**WHAT YOU WILL DO**: The output is the line holding "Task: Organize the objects" and all lines after it to the end of the records below; restate them unchanged and add nothing.

**PROVIDED ENTRIES**:
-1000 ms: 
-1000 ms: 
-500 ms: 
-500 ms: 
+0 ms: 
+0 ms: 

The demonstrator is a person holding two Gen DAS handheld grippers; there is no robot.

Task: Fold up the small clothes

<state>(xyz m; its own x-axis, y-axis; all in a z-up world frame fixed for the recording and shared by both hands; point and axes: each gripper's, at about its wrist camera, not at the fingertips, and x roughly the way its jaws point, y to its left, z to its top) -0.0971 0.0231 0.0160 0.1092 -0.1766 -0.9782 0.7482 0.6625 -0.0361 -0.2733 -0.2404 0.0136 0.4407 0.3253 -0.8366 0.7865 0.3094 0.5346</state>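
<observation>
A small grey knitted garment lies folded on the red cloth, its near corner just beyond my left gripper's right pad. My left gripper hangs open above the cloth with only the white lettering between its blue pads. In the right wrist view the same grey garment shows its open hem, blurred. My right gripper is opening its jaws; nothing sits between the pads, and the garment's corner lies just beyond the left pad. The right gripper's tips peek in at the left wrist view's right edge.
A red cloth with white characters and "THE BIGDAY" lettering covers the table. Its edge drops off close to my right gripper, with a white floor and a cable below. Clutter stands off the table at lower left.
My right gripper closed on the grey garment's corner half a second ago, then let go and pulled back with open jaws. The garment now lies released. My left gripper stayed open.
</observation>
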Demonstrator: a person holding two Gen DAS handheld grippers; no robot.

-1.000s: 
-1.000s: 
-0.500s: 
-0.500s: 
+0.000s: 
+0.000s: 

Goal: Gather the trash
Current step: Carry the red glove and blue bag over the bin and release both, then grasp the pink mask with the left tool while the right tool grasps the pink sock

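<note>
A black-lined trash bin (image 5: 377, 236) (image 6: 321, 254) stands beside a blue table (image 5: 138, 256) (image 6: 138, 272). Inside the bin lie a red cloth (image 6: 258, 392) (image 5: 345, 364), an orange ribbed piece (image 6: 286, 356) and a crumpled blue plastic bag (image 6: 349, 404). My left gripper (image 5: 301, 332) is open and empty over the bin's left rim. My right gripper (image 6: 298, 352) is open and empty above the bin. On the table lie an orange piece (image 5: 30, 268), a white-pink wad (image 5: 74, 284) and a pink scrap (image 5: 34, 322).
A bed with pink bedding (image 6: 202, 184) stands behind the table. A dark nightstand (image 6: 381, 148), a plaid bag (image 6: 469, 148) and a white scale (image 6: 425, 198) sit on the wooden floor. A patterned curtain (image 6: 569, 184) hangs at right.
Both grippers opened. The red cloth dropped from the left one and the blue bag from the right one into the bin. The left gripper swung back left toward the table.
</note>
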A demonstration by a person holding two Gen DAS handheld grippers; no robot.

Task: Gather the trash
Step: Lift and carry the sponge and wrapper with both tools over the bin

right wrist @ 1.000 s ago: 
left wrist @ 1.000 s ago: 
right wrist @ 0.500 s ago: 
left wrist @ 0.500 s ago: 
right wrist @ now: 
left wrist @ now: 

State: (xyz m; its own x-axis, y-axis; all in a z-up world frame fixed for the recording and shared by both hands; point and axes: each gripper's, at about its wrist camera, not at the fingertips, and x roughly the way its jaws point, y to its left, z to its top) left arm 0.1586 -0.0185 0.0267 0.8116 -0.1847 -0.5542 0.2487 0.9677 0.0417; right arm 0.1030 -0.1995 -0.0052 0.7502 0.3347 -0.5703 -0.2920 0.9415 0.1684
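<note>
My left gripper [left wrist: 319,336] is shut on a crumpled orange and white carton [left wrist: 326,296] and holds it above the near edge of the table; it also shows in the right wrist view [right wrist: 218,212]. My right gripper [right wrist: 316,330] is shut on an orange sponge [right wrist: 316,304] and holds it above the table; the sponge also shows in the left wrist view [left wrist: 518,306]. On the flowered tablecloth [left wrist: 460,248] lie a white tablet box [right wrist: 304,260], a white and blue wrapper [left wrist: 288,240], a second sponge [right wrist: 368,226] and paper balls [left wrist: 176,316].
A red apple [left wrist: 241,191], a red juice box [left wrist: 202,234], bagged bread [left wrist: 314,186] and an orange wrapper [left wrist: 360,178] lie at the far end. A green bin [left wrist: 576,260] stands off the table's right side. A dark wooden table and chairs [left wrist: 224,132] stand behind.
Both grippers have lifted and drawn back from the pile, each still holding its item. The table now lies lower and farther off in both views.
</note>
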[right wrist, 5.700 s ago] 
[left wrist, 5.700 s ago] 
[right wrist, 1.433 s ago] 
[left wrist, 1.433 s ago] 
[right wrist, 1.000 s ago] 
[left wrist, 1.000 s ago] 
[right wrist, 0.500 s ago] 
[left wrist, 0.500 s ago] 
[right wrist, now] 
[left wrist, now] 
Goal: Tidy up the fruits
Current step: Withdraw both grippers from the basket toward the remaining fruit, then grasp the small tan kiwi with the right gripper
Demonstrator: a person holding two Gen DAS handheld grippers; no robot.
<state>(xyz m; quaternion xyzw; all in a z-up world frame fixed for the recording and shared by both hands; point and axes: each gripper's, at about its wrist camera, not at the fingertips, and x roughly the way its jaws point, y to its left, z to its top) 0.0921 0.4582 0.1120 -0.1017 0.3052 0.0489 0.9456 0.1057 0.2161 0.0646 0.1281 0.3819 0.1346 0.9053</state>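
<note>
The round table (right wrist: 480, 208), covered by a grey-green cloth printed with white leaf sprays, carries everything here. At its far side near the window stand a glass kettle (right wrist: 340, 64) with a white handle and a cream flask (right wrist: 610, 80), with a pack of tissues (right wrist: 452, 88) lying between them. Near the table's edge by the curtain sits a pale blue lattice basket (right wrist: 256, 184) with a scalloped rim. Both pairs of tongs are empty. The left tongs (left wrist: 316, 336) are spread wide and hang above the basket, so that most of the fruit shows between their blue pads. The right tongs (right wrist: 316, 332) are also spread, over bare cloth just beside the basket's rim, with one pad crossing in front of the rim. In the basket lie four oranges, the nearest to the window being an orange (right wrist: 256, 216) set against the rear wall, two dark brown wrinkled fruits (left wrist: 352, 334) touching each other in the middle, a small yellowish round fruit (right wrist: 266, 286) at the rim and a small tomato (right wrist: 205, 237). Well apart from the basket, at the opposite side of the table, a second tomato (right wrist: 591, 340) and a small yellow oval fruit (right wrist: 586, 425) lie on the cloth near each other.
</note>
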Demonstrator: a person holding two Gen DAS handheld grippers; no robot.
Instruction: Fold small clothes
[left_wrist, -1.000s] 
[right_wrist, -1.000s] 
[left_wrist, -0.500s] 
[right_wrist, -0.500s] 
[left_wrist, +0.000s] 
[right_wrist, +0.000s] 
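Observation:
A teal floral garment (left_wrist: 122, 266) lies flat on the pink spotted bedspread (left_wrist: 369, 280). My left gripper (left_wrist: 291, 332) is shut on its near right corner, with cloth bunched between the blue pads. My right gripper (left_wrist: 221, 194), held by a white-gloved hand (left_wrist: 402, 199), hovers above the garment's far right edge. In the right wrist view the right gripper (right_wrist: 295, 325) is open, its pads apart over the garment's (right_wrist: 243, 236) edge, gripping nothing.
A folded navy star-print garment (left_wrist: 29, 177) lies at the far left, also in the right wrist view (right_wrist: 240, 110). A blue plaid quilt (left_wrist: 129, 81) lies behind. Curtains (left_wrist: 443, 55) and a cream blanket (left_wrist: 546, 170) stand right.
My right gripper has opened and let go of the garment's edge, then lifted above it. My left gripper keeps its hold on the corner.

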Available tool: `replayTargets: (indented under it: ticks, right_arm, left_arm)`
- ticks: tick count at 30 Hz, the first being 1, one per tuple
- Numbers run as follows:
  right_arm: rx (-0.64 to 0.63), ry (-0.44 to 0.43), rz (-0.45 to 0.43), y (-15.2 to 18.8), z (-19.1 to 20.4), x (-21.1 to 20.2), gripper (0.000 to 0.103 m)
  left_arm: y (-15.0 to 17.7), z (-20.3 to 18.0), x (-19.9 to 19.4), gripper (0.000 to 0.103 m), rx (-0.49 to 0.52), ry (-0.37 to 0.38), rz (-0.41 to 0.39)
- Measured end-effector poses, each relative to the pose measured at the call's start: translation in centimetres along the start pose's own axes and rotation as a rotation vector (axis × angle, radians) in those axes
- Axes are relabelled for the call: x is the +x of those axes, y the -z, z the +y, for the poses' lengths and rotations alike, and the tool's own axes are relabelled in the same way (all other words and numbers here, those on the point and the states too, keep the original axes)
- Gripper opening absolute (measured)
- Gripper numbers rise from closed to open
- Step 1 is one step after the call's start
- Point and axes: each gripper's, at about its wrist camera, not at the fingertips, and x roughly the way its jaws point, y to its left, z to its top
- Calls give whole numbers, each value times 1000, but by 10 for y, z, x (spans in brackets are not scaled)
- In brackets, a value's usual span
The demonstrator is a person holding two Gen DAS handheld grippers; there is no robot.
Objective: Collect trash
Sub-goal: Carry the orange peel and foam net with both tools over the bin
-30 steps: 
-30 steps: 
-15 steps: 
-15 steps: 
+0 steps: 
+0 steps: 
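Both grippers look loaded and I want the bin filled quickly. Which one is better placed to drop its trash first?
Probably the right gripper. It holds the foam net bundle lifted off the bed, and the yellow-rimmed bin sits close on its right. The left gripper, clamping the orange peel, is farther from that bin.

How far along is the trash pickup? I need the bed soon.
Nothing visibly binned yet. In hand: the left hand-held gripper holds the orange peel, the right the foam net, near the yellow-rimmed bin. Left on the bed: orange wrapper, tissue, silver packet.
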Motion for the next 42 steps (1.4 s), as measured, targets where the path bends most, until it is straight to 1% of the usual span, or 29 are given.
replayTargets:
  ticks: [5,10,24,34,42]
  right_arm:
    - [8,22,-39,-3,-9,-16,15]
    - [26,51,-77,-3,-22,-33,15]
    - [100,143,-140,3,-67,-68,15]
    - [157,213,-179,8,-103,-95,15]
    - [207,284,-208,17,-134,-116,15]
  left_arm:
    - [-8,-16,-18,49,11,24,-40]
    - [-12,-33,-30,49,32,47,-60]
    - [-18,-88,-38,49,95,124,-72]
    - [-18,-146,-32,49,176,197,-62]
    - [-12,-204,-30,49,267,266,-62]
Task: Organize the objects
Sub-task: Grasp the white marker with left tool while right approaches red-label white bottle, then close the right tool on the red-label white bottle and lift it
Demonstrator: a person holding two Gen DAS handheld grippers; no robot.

**YOUR SOLUTION**:
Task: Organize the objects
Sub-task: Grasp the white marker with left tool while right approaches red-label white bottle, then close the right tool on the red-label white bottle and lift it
Demonstrator: a person holding two Gen DAS handheld grippers; no robot.

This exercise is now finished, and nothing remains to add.